16 Nisan 2012 Pazartesi

Mutluluk sözleşmesi:)

       Evden çıktığınızda mis gibi bir hava varsa dışarıda, insanlar cıvıl cıvıl, kuşlar böcekler falan filan işte her neyse baya pollyannaysa sokaklar; işte o zaman bir kıpır kıpır olur ya içiniz, bi coşku kaplıyıverir her yanınızı, bir tebessüm gelir yayıla yayıla oturur dudaklarınıza, hadi kolaysa isyan et o durumda sus pus kesilirsin. tebessüme babaymışçasına bir hürmetle sadece güzel şeyler dökülür dudakların arasından. babanın hatrına saygı gösterilir, çoğu şey yutkunarak geçiştirilir ve günün sonunda koskoca bir mutluluk sizinle el sıkışır ve anlaşmayı yaparsınız oracıkta : söz hep böyle olucam yeter ki sen hep gel :)

15 Nisan 2012 Pazar

Yeter ki derman olsun.

      Gün olur saçma sapan şeylere takar insan gün olur umursamazdır ve çoğu zaman da takmaktadır fıtratı gereği. Allah'ım dert verme diye göğe açılan eller derdin tanımı nedir bilmez ben de dahil olmak üzere. Dertsiz olmak nasıl bir duygudur ve böyle bir durumda ne yapılır hiç bilmeyiz aslında, çünkü Allah herkese uğraşacağı bir şeyler vermiştir hayatta. He sen takmıyorsan düşünmüyorsan hiçbir şeyi insanlıktan nasibini almıyorsun demektir ve işte o zaman sapıtır insan. İntihara sürüklenir. Her şey elinin altındadır neyi düşünecektir neyin hayaliyle dalacaktır ki rüyalara? 

Masal Prensi

Eğer bir masal perisi girerse rüyalarınaa.. Öldü dersin gül güzeli tılsımını kaybetti.

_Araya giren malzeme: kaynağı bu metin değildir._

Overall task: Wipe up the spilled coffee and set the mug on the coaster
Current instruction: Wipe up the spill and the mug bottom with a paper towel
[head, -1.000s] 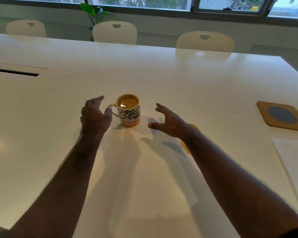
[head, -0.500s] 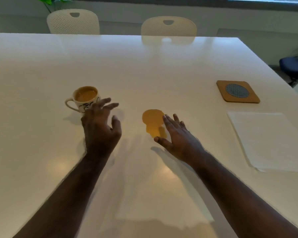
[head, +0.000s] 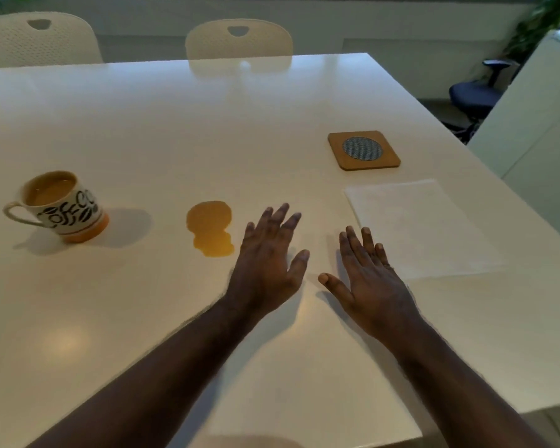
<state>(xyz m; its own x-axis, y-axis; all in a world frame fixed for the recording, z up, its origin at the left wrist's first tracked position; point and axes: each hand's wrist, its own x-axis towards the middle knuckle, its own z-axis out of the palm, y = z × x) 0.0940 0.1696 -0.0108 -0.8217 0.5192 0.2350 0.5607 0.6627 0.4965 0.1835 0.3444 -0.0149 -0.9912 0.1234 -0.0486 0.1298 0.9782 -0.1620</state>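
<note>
A white mug (head: pixel 62 206) with black lettering and an orange base stands upright at the left of the white table (head: pixel 175 124), holding coffee. A brown coffee puddle (head: pixel 210 228) lies to its right. My left hand (head: pixel 267 257) hovers open just right of the puddle, fingers spread. My right hand (head: pixel 369 279) is open beside it, its fingertips close to the near-left corner of a white paper napkin (head: pixel 417 227). Behind the napkin lies a square cork coaster (head: pixel 363 150) with a grey round centre. Neither hand holds anything.
Two white chairs (head: pixel 238 38) stand at the table's far edge. The table's right edge runs close past the napkin. A dark office chair (head: pixel 476 92) and a white counter (head: pixel 537 124) stand beyond it, with a plant in the far right corner.
Both hands have moved right, away from the mug and past the puddle, toward the napkin. The view has turned right, so the mug now sits at the far left.
</note>
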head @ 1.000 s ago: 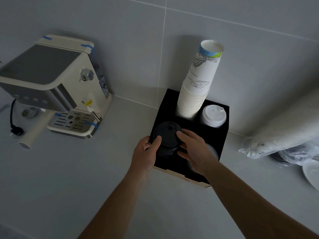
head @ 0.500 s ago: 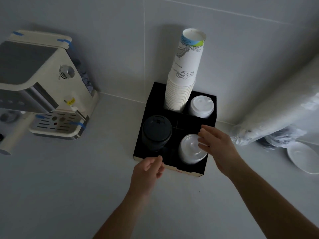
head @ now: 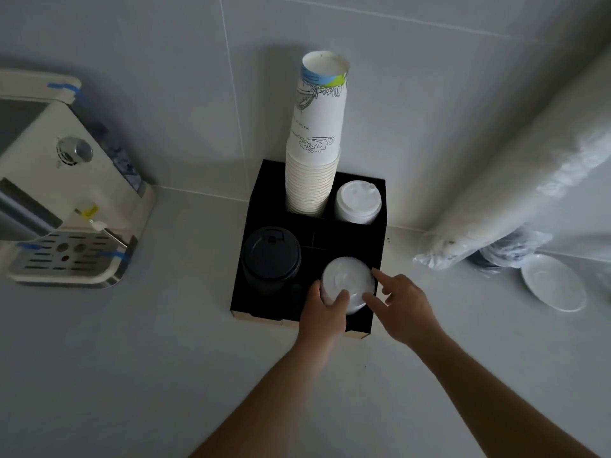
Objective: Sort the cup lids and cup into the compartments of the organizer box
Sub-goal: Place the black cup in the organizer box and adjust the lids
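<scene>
A black organizer box stands against the wall. Its back left compartment holds a tall stack of white paper cups, and its back right compartment holds a stack of white lids. A stack of black lids fills the front left compartment. A stack of clear lids sits in the front right compartment. My left hand grips this clear stack from its near left side. My right hand touches its right side with spread fingers.
A cream espresso machine stands on the counter to the left. A long plastic sleeve of cups leans against the wall on the right, with a white saucer and bagged dark lids beneath it.
Both hands left the black lid stack. My left hand drew back, then moved right onto the clear lid stack, and my right hand came to that stack's right side.
</scene>
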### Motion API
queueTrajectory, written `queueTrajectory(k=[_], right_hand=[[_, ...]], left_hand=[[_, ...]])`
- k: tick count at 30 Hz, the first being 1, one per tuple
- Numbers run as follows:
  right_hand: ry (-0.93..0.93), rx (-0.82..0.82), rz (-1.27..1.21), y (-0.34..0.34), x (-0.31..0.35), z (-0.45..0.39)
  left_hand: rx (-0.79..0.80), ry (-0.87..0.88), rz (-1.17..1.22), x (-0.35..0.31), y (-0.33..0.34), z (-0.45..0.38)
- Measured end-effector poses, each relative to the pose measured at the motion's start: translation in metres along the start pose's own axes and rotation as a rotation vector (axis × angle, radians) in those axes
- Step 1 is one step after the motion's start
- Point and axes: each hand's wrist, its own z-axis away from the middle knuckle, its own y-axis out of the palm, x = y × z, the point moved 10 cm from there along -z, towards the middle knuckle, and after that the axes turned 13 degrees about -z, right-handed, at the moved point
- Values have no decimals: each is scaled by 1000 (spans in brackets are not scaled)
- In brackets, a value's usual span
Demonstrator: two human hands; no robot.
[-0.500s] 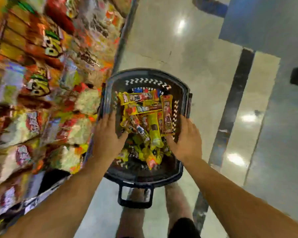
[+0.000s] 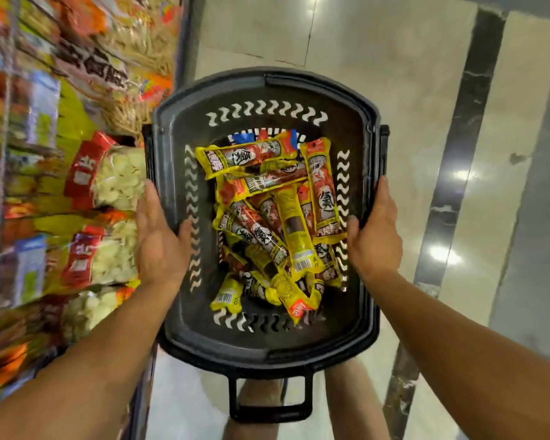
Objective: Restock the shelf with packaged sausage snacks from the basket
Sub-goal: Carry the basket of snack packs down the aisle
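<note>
left hand [image 2: 161,239]: moved from inside the basket to its left rim; grip on the rim, thumb inside
right hand [image 2: 375,239]: moved out to the right rim, same grip
basket [image 2: 267,350]: black, held between both hands, now nearer the camera
sausage snacks [image 2: 277,217]: yellow-red packs piled in the basket
shelf [image 2: 61,185]: on the left, stocked with snack bags, blurred

Black slotted plastic basket [image 2: 267,90], centre, holding a loose heap of yellow-and-red sausage snack packs [image 2: 277,214]; stocked shelf [image 2: 77,160] at left.
</note>
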Motion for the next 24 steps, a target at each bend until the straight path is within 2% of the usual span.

Seni kaybedeli ne kadar oldu acaba. ayrılmak mı yok etti seni. Ya da zaten yok olduğun için mi ayrılık çıkıverdi yolumuza. Hangisi ? Belki de sen şimdi Hz. İsa gibi sadece belli bir zaman için yok oldun ve benim kıyametime yakın aslında burdaydım deyip koşucaksın yanıma. Kim bilir belki ?..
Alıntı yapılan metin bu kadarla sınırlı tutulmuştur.